> **EXERCISE DIRECTIONS**
Using the material below, return exactly the lines between the one holding "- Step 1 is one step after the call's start" and the one holding "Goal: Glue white", inclusive, and no others.

> **DATA**
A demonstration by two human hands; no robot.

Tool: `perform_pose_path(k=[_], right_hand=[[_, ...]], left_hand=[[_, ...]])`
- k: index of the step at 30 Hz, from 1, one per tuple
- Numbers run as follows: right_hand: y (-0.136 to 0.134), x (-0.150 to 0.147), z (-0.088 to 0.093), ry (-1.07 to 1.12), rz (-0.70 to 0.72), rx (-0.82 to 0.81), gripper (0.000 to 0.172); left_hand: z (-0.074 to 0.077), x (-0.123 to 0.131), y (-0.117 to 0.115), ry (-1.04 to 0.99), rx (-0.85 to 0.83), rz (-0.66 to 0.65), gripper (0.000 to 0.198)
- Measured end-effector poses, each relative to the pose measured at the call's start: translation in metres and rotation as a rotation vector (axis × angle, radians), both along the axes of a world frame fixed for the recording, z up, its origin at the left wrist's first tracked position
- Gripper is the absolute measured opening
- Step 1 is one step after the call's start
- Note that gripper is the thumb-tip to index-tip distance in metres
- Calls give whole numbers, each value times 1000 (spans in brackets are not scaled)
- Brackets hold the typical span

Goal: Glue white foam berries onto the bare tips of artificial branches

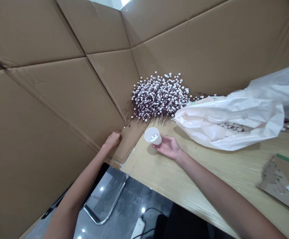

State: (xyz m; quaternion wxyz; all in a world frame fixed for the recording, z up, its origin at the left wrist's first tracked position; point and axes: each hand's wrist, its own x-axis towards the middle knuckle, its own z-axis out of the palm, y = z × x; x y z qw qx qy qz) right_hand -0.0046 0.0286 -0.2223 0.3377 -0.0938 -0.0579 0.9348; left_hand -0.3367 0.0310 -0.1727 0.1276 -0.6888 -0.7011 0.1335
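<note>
My right hand (pixel 168 146) is wrapped round a small white plastic cup (pixel 156 139), tilted so its mouth faces me. A few white balls (pixel 153 137) lie at the bottom of the cup. On the left, my left hand (pixel 113 139) is closed, low against the cardboard wall; what its fingers hold, if anything, is hidden. Just beyond that hand a few tiny white balls (pixel 124 127) lie by the foot of the wall. A thick bunch of dark stems with white berries (pixel 160 96) rests in the corner behind the cup.
Cardboard walls (pixel 209 53) enclose the pale wooden table (pixel 154 176) at the left and back. A white plastic bag (pixel 204 122) with white balls inside lies to the right. Nearer is a torn cardboard piece (pixel 279 179). Below the table edge are a metal chair leg (pixel 114 202) and a white power strip (pixel 138 229).
</note>
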Motion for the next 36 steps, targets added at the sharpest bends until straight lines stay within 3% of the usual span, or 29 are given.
perform_pose_path(k=[15,29,36], right_hand=[[-2,2,1,-17,13,49,11],[1,0,-6,37,27,39,8],[2,0,-8,4,15,45,9]], left_hand=[[3,8,-36,-95,134,115,32],[5,11,-45,-84,122,247,33],[7,9,-48,-94,85,192,32]])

> **RESULT OF THE EXERCISE**
- Step 1 is one step after the call's start
- Note that gripper is the thumb-tip to index-tip distance in metres
- Calls give whole numbers, each value times 1000 (spans in brackets are not scaled)
- Brackets hold the typical span

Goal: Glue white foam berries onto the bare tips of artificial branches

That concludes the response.